Entry point for the package usage of DataSAIL.

Parameters
  • techniques – List of techniques to split based on

  • inter – Filepath to a TSV file storing interactions of the e-entities and f-entities.

  • output – Output directory to store the results in.

  • max_sec – Maximal number of seconds to take for optimizing a found solution.

  • verbose – Verbosity level for logging.

  • splits – List of splits, have to add up to one, otherwise scaled accordingly.

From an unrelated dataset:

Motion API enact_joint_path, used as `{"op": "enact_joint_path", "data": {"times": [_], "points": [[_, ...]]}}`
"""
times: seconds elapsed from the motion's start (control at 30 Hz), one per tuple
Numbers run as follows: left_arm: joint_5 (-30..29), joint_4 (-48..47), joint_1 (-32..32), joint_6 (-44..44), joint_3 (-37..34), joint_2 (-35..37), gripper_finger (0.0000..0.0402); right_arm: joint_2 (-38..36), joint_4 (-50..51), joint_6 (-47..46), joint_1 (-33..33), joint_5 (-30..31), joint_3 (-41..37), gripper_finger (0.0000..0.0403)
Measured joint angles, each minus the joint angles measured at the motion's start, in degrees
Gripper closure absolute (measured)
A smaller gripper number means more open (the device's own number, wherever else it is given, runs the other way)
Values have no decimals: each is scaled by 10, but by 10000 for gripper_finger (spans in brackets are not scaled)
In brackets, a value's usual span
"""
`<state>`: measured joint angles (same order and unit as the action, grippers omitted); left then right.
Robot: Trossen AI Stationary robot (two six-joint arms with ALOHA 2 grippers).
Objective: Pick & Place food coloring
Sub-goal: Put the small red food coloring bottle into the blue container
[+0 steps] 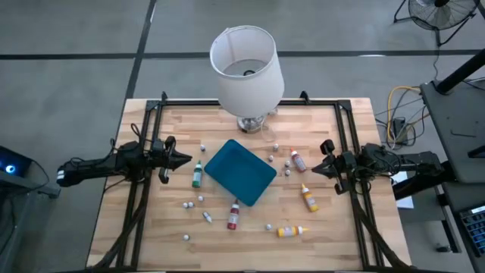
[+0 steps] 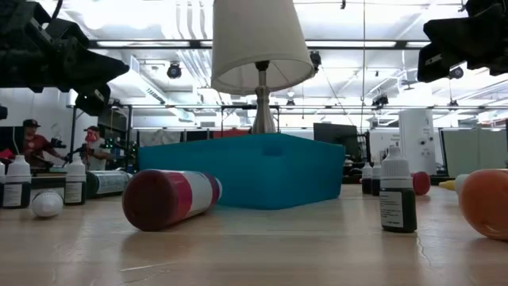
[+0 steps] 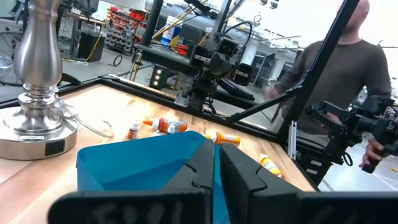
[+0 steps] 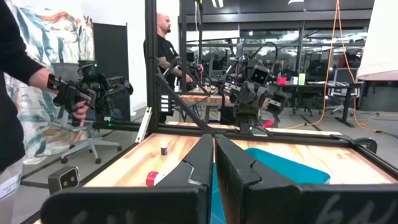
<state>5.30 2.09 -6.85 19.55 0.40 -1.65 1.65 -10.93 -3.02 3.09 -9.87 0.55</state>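
The food coloring bottles lie scattered on the wooden table around a teal tray [image 1: 240, 172]. A green one [image 1: 197, 174] is left of the tray, and a red one [image 1: 299, 160] and an orange one [image 1: 309, 197] are to its right. Another red one [image 1: 233, 216] and a yellow-orange one [image 1: 290, 230] lie on their sides nearer the front. My left gripper [image 1: 186, 159] hovers shut above the table's left side, pointing at the tray [image 3: 143, 162]. From the right side, my right gripper [image 1: 314, 170] faces it, also shut and above the table. Neither holds anything.
A lamp [image 1: 246, 68] with a white shade stands at the far middle of the table. Several small white caps lie loose around the tray. Black frame rails [image 1: 144, 144] run along the table's left and right sides. People stand beyond the table in both wrist views.
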Motion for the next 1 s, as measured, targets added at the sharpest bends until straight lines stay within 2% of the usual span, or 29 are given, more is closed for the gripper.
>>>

  • names – List of names of the splits.

  • epsilon – Fraction by how much the provided split sizes may be undercut

  • delta – Fraction by how much the stratification may be undercut

  • runs – Number of runs to perform per split. This may introduce some variance in the splits.

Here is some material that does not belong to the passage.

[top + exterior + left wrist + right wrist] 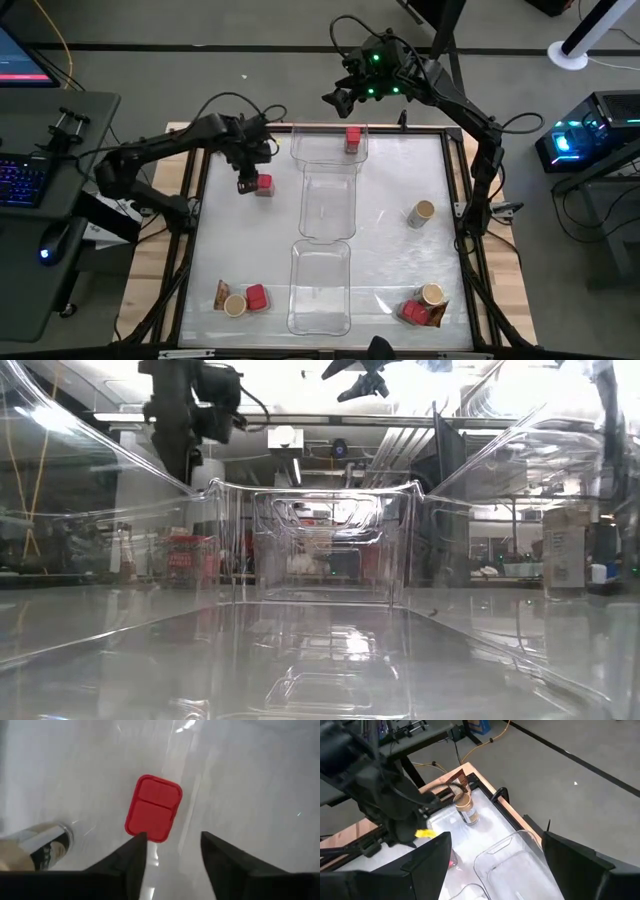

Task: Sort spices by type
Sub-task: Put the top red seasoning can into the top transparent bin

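Observation:
A red spice box (152, 809) lies flat on the white table, far left of the trays, also seen in the high view (264, 184). My left gripper (172, 847) hovers over it, pointing down, open, with nothing between its fingers; in the high view it (247, 184) stands just left of the box. A tan-topped jar (466, 810) stands near the far left corner. Another red box (352, 138) sits in the far clear tray (310, 150). My right gripper (340, 97) waits open, raised over the far edge.
Three clear trays run down the table's middle (328, 205) (320, 290). A jar (420, 214) lies at the right. Near left are a packet (222, 295), a jar (235, 305) and a red box (256, 297); near right, a jar (432, 294), a red box (412, 311) and a packet (438, 316).

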Motion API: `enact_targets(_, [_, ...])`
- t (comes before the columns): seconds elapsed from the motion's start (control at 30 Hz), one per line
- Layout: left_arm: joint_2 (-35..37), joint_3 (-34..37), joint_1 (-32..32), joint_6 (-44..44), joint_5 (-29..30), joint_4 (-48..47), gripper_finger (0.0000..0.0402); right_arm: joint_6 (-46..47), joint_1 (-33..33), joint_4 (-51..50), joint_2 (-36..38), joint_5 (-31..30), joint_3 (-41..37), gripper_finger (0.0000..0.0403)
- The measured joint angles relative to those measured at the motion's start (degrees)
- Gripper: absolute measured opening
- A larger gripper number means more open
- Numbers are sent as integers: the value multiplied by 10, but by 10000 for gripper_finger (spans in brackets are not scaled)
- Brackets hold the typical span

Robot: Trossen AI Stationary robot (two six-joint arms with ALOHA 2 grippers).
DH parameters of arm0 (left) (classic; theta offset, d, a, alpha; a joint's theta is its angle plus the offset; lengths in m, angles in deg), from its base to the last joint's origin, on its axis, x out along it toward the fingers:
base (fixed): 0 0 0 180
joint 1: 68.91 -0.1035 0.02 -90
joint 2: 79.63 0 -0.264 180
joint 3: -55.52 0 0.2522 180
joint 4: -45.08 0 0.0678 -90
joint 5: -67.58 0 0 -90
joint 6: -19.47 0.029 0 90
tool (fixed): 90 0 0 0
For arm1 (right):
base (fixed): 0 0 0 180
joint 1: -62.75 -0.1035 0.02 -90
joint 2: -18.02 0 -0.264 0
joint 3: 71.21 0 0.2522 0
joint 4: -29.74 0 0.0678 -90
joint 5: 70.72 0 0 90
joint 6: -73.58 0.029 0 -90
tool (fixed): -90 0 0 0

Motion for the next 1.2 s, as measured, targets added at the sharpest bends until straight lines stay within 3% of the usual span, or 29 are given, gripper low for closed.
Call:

  • solver – Solving algorithm to use.

  • cache – Boolean flag indicating to store or load results from cache.

  • cache_dir – Directory to store the cache in if not the default location.

  • linkage – Linkage method to use to compute metrics between merged clusters.

  • e_type – Data format of the first batch of data

  • e_data – Data file of the first batch of data

  • e_weights – Weighting of the datapoints from e_data

  • e_strat – Stratification of the datapoints from e_data

  • e_sim – Similarity measure to apply for the e-data

  • e_dist – Distance measure to apply for the e-data

  • e_args – Additional arguments for the tools in e_sim or e_dist

  • e_clusters – Number of clusters to find in the e-data

  • f_type – Data format of the second batch of data

  • f_data – Data file of the second batch of data

  • f_weights – Weighting of the datapoints from f-data

  • f_strat – Stratification of the datapoints from f-data

  • f_sim – Similarity measure to apply for the f-data

  • f_dist – Distance measure to apply for the f-data

  • f_args – Additional arguments for the tools in f_sim or f-dist

  • f_clusters – Number of clusters to find in the f-data

  • threads – number of threads to use for one CD-HIT run

Returns

Three dictionaries mapping techniques to another dictionary. The inner dictionary maps input id to their splits.